**What the task requires**.
Please output the listing that follows exactly, but keep all images out.

**Material provided**.
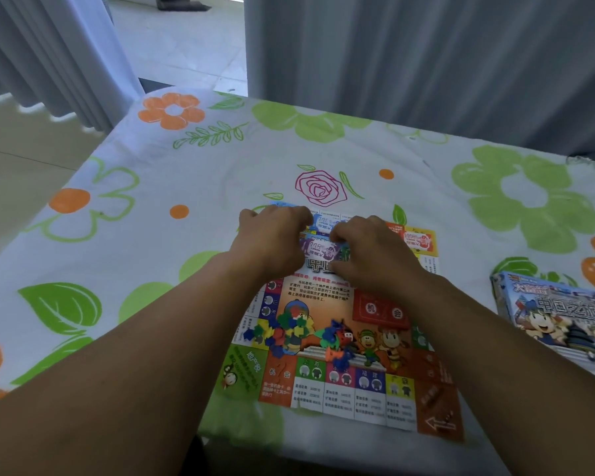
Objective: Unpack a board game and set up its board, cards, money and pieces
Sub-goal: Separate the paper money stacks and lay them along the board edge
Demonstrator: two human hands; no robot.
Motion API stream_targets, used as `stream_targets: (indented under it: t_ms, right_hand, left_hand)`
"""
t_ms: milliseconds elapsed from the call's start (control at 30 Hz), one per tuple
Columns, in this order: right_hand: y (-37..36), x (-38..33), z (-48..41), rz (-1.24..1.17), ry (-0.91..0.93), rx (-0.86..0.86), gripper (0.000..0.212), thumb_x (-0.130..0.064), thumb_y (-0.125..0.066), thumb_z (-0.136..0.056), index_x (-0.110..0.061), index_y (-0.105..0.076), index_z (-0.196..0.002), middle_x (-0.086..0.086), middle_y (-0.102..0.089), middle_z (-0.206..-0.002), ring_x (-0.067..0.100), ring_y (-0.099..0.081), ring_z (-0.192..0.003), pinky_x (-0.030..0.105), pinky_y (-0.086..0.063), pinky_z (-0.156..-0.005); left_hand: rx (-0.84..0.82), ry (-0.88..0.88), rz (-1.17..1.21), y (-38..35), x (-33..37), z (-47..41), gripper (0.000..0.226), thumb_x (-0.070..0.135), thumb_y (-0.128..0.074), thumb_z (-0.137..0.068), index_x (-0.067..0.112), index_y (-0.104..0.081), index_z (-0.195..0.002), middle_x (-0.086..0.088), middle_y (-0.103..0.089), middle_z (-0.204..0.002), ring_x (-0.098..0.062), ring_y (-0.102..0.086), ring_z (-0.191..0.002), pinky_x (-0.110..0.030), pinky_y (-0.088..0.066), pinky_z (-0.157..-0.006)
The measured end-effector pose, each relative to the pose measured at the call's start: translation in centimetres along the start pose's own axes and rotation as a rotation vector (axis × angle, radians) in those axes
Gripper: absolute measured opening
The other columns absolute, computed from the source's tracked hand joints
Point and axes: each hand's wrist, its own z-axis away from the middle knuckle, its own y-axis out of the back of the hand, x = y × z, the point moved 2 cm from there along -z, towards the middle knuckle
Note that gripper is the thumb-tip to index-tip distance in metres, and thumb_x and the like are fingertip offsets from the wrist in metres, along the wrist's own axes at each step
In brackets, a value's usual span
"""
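My two hands are out over the far half of the board (404,401), a paper sheet lying flat on the flowered tablecloth (186,166). My right hand (368,255) is curled, with thumb and fingertips closed on the right end of a purple banknote (318,249) that lies across the middle of the board. My left hand (272,235) sits just beside it, knuckles up and fingers bent down over the far edge of the board, where a blue banknote (325,221) shows. I cannot tell whether this hand grips the note or only rests on it. A red and yellow banknote (420,240) lies at the far right corner of the board.

Nearer to me on the board are two loose heaps of coloured plastic pieces (284,333), side by side, and a red card stack (382,309) to their right, partly under my forearm. The game box (557,314) lies well apart on the right side of the table. A grey curtain (426,63) hangs behind the table.
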Motion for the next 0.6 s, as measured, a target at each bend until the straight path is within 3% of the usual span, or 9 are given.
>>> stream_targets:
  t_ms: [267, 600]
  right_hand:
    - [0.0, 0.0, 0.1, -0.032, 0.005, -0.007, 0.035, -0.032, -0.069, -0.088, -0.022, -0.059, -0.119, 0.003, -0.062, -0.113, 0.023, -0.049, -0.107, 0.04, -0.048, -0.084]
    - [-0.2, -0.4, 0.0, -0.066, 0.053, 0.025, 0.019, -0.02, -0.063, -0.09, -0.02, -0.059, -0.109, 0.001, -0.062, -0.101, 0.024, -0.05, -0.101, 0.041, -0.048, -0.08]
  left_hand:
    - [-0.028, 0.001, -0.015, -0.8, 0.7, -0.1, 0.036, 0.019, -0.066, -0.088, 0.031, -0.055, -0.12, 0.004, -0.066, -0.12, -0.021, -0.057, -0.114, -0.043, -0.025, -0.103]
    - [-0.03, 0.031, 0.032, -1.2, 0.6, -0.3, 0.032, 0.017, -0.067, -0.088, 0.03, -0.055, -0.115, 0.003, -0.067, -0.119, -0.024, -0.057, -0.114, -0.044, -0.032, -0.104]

**Response**.
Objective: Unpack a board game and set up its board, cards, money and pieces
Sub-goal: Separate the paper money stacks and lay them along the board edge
Demonstrator: two human hands; no robot.
Motion API stream_targets, used as `stream_targets: (indented under it: t_ms, right_hand, left_hand)`
"""
t_ms: milliseconds elapsed from the call's start (control at 30 Hz), one per tuple
Columns, in this order: right_hand: y (-37..36), x (-38..33), z (-48..41), rz (-1.24..1.17), ry (-0.91..0.93), rx (-0.86..0.86), gripper (0.000..0.212), thumb_x (-0.130..0.064), thumb_y (-0.125..0.066), thumb_z (-0.136..0.056), index_x (-0.110..0.061), index_y (-0.105..0.076), index_z (-0.196..0.002), middle_x (-0.086..0.086), middle_y (-0.102..0.089), middle_z (-0.206..-0.002), ring_x (-0.067..0.100), ring_y (-0.099..0.081), ring_z (-0.192..0.003), pinky_x (-0.030..0.105), pinky_y (-0.086..0.063), pinky_z (-0.156..-0.005); left_hand: rx (-0.84..0.82), ry (-0.88..0.88), rz (-1.17..1.21), y (-38..35), x (-33..37), z (-47..41), gripper (0.000..0.226), thumb_x (-0.070..0.135), thumb_y (-0.128..0.074), thumb_z (-0.137..0.068), index_x (-0.067..0.112), index_y (-0.104..0.081), index_z (-0.195..0.002), middle_x (-0.086..0.088), middle_y (-0.103..0.089), middle_z (-0.204..0.002), ring_x (-0.098..0.062), ring_y (-0.102..0.086), ring_z (-0.191..0.002), pinky_x (-0.110..0.030), pinky_y (-0.088..0.066), pinky_z (-0.157..-0.006)
The measured end-effector pose, each relative to the pose measured at the call's start: translation in centimetres along the start pose's own axes and rotation as a rotation vector (axis × angle, radians) in those axes
Gripper: absolute measured opening
The other columns absolute, computed from the source's tracked hand joints
Point and axes: each hand's wrist, its own z-axis away from the middle knuckle, its own y-axis out of the back of the hand, x = y × z, the point moved 2 cm from there along -z, towards the middle knuckle
Note that gripper is the thumb-tip to index-tip distance in metres, and thumb_x and the like are fingertip offsets from the wrist in metres, along the wrist's own axes at each step
In brackets, a value's usual span
"""
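My two hands are out over the far half of the board (404,401), a paper sheet lying flat on the flowered tablecloth (186,166). My right hand (368,255) is curled, with thumb and fingertips closed on the right end of a purple banknote (318,249) that lies across the middle of the board. My left hand (272,235) sits just beside it, knuckles up and fingers bent down over the far edge of the board, where a blue banknote (325,221) shows. I cannot tell whether this hand grips the note or only rests on it. A red and yellow banknote (420,240) lies at the far right corner of the board.

Nearer to me on the board are two loose heaps of coloured plastic pieces (284,333), side by side, and a red card stack (382,309) to their right, partly under my forearm. The game box (557,314) lies well apart on the right side of the table. A grey curtain (426,63) hangs behind the table.
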Motion for the next 0.6 s, as measured, a target at each bend until the straight path is within 3% of the usual span, or 9 are given.
>>> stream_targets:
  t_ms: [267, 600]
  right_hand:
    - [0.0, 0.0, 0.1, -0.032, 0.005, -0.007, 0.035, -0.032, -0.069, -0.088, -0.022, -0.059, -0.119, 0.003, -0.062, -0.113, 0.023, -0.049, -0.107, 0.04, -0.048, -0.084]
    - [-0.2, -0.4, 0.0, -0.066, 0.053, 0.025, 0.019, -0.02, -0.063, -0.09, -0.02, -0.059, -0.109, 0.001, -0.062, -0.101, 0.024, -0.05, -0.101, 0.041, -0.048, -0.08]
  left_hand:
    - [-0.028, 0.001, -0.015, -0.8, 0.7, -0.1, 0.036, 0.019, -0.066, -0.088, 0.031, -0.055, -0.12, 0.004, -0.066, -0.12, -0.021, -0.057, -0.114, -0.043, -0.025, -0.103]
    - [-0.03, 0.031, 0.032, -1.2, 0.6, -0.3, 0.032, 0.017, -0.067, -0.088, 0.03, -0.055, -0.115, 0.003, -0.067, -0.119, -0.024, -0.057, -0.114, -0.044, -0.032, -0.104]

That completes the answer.